And we tend to think about the most spectacular moment as being the moment where we then overlook all of these daily infractions that happen, which remind me a lot of the Black Codes and Jim Crow law, when Black people are continually forced to step away from the sidewalk to let a white person. All of these denigrations that happen over and over and over that build a pressure point, I think that's such an essential thing to remember is not necessarily the spectacular moment that we need to be paying attention to, but the daily infractions of our own human rights and civil rights. So thank you for bringing that to bear. Did you want to say something.

DAVE ELLIS: Yeah. When I spend a lot of time, excuse me, just talking with young men in my community, young men and women, and they will tell me flat out, we don't know what's going to come at us. We watch TV. We know what happens in our personal lives. Valid or not, real or not, it's the perception that I don't know what's going to happen if I get stopped.

Now, I happen to have been one of the people who has been stopped. In fact, I told my son-in-law, watch because I said, there was a squad car. He's going to turn around and follow me. And he did and pulled up right behind me, pulled me over. And I handed him, gave him everything he needed. But fine, we're done.

And my son-in-law looked at me and said, dad, how can you do that? How can you take this day after day? And I said, because I don't want him to be afraid of me. And it's not about whether or not I'm afraid of him. He's the one with the gun in my instance.

Now, in some instances, somebody else has the gun also. And that's a dangerous situation when you've got people that are constantly worried about, I mean, I hosted conversations in Saint Paul and in Rochester right after the George Zimmerman verdict, the whole conversation. What have we learned?

And even within that dialogue, there were about 150 people at Wilder that night. And even within that dialogue, people were still at odds with one another, trying to understand how am I supposed to respond? As a Black man who gets to-- how am I supposed to respond?
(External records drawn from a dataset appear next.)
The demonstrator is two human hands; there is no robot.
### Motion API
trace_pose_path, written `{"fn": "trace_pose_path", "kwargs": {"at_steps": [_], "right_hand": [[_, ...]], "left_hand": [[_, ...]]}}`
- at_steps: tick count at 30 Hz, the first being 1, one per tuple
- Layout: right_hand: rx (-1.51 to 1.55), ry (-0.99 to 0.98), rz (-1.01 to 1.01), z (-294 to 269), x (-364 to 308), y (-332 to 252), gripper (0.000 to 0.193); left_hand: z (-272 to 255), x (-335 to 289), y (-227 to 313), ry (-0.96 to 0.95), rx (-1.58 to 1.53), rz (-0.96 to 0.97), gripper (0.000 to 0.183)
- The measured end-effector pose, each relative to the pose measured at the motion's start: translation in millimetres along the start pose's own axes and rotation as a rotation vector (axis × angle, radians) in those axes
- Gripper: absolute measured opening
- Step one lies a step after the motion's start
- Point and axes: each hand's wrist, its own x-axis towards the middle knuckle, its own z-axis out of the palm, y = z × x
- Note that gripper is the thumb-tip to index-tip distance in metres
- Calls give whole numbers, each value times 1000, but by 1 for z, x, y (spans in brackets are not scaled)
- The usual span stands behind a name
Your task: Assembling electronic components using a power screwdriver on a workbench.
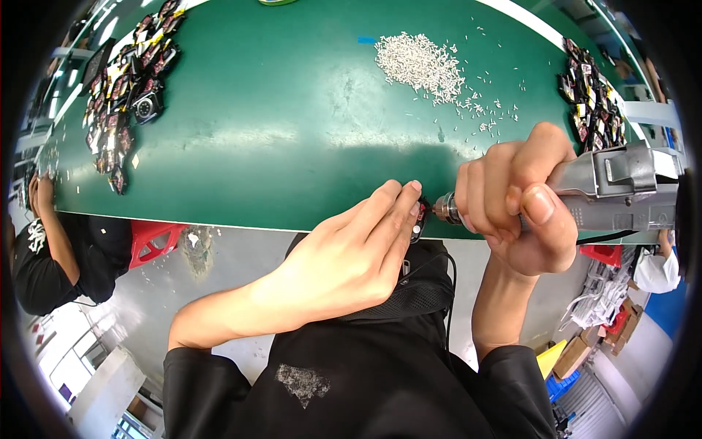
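My right hand point(523, 201) is wrapped round a grey power screwdriver point(621, 190) lying roughly level, its metal nose point(445, 208) pointing left. Right at that nose, by the table's near edge, is a small black part point(419, 222) with some red on it. My left hand point(347, 252) grips this part at its fingertips; the fingers are pressed together and hide most of it. Whether the tool's tip touches the part I cannot make out.
Small pale screws point(420, 67) lie heaped on the green table point(248, 110), some scattered to the right. Black parts are piled at the left point(121, 95) and right point(591, 99). A co-worker's arm point(55, 219) rests at the left edge, near a red stool point(153, 241).
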Motion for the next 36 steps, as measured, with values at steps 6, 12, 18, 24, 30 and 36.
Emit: {"fn": "trace_pose_path", "kwargs": {"at_steps": [6, 12, 18, 24, 30, 36], "right_hand": [[103, -56, -51, 3, 0, 3, 18], [302, 208, -237, -16, -34, -8, 15], [378, 405, -148, -18, -57, 9, 13], [470, 476, -131, -13, -63, 15, 11], [549, 473, -119, -20, -66, 19, 10], [562, 425, -130, -21, -70, 19, 9]], "left_hand": [[-11, 1, 2, 14, 4, 1, 36], [-38, -37, -47, 206, 78, -360, 47], [-115, -115, -183, 513, 603, -801, 31], [-105, -109, -224, 383, 697, -829, 33], [-53, 16, -122, 329, 176, -439, 26], [-23, 78, -111, 234, 41, -243, 21]]}}
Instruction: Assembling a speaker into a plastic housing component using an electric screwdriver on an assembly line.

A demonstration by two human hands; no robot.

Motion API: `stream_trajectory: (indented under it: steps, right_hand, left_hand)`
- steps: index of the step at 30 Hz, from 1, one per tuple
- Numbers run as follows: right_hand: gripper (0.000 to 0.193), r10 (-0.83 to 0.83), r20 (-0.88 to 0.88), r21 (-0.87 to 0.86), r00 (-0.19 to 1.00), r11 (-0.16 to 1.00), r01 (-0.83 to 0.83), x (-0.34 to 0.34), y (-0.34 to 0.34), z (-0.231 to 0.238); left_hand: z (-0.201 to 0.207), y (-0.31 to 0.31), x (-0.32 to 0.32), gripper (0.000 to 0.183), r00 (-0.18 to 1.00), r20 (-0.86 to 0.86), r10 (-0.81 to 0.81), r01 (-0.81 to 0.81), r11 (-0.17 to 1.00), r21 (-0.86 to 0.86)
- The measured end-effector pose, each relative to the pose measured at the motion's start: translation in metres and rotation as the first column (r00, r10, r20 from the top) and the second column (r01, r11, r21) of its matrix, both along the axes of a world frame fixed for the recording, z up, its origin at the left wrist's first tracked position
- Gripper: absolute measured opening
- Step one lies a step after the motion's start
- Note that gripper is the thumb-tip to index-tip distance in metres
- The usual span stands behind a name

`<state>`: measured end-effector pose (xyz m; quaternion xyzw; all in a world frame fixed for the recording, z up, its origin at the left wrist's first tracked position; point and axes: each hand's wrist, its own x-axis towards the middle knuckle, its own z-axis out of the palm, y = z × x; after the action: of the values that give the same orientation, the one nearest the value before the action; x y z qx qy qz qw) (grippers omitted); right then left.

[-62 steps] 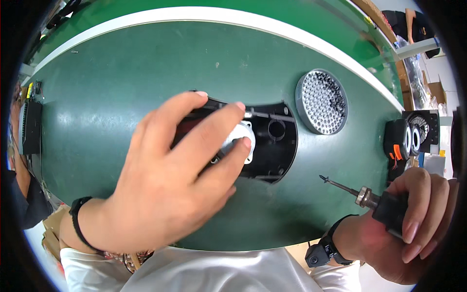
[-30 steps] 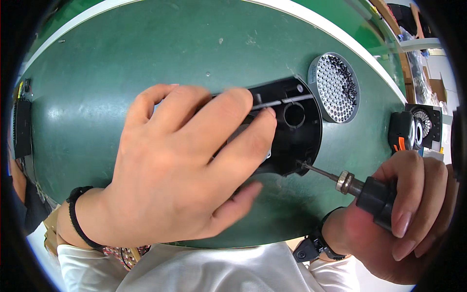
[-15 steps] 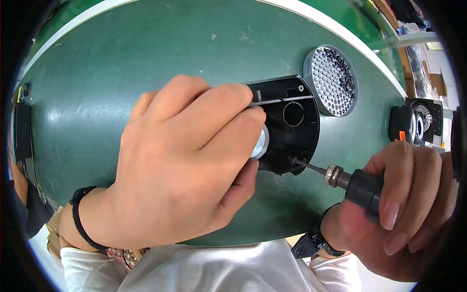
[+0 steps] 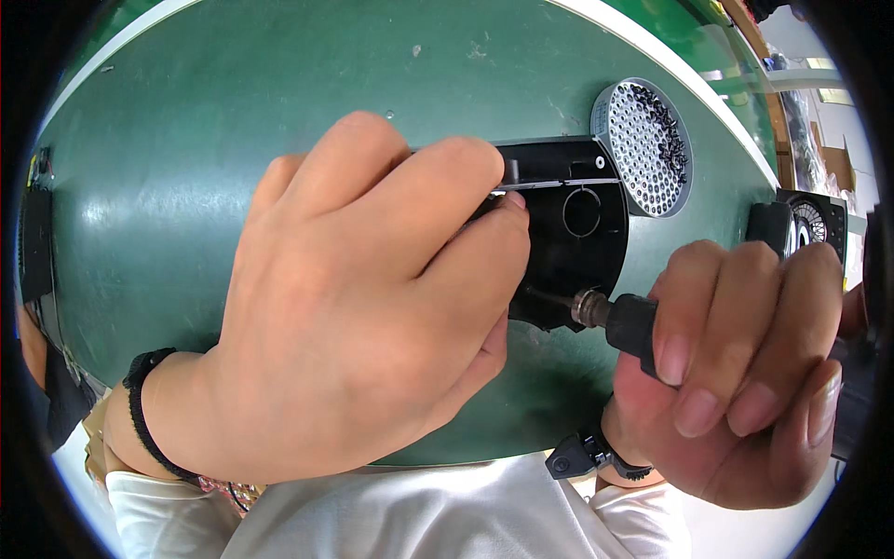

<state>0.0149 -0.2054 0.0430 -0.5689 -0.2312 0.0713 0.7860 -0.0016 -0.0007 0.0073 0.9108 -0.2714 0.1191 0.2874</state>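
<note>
My left hand (image 4: 372, 289) is closed on a curved black plastic housing (image 4: 596, 247), and its fingers cover the left part of it. A ring outline and a small pale hole show on the housing's inner face. In my right hand (image 4: 736, 373) is a black screwdriver (image 4: 633, 326) with a metal collar, the fingers wrapped round its body. Its thin bit points left into the lower part of the housing; the tip is too dark to make out. Beside the housing's upper right corner stands a round grey screw tray (image 4: 610, 107) with many holes and black screws along its right side.
Under everything lies a green work table (image 4: 233, 84) with a white edge. A black device with a round fan grille (image 4: 815, 219) stands at the far right. At the left edge is a dark box-shaped object (image 4: 37, 242).
My right hand has moved left and slightly up with the screwdriver, bringing its collar close to the housing. The left hand and housing have shifted a little right, hiding the silvery disc.
</note>
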Motion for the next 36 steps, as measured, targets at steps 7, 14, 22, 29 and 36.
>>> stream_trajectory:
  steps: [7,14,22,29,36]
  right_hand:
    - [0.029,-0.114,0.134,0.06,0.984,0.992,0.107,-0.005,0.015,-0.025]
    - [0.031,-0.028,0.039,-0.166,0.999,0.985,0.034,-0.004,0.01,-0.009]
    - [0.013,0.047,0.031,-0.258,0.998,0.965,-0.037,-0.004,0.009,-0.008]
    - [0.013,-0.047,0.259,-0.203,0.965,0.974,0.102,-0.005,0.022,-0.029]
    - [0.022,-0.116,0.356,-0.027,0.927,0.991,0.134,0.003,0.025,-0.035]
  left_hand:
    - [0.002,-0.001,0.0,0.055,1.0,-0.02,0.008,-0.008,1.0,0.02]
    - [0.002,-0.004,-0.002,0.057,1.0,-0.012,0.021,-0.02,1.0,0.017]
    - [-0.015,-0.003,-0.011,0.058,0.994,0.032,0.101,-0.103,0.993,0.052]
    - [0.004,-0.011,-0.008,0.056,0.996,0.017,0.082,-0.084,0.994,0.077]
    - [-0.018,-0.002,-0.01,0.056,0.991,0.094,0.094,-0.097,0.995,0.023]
If I say things the wrong way, then I get locked up. If I don't say anything at all, I almost feel like I'm being stripped of my manhood. And that's a real difficult thing for me to swallow. I don't know about anybody else. I don't take that one very well.

SARAH BELLAMY: Well, and the point that you make that's, I think, particularly poignant is the way in which-- I'm thinking about Trayvon Martin, Tamir Rice, Jordan Davis, Daniel Maiden Jr. child after child after child that we've seen through the news. And they get younger and younger down to eight years old and then the proliferation of literature that comes out from Black parents talking to each other about how to manage their children so that they're safe out in the world.

And what we end up teaching them-- and this is something we grapple with at Penumbra when we're training young artists. And we know them to be goofy, silly kids, but they are in men's bodies, and they walk through the doors, and you can't follow them. But the children are asked to manage the fear of adults and that we put that burden upon them in a way that is so unfair. Not only does it strip them of their childhood and of what that should be, but it trains adults to rely on a child to manage them in a way so that if children are doing that, they're held accountable if they haven't been raised in that way.

NEKIMA LEVY-POUNDS: But we've been doing that since the days of slavery.

SARAH BELLAMY: Oh, I know. I know that.

NEKIMA LEVY-POUNDS: I'm saying for the sake of the audience for them to understand that this is how we have survived, having to train our children with a different set of rules by which to abide that white children often don't even have to think about, because we want to protect them. Mothers, during the days of slavery, having to tell their children how to respond to people on the streets, slave masters, people who they were working for in order to protect their lives.

And so that's something that has been embedded in us for 400 years that we've had to contend with and continue to pass those lessons along to our children. So when I take my son into a store, I have to tell him keep your hands to your side and stay close to me, because I don't want him to be accused of stealing something or someone following him around the store, because that strips him of his dignity and humanity.

So I try to protect him, but I feel bad as a mom even having to say that to my child. But that's the reality that many Black parents have to face in 2015. And that's just a small portion of the types of lessons that we have to teach our children.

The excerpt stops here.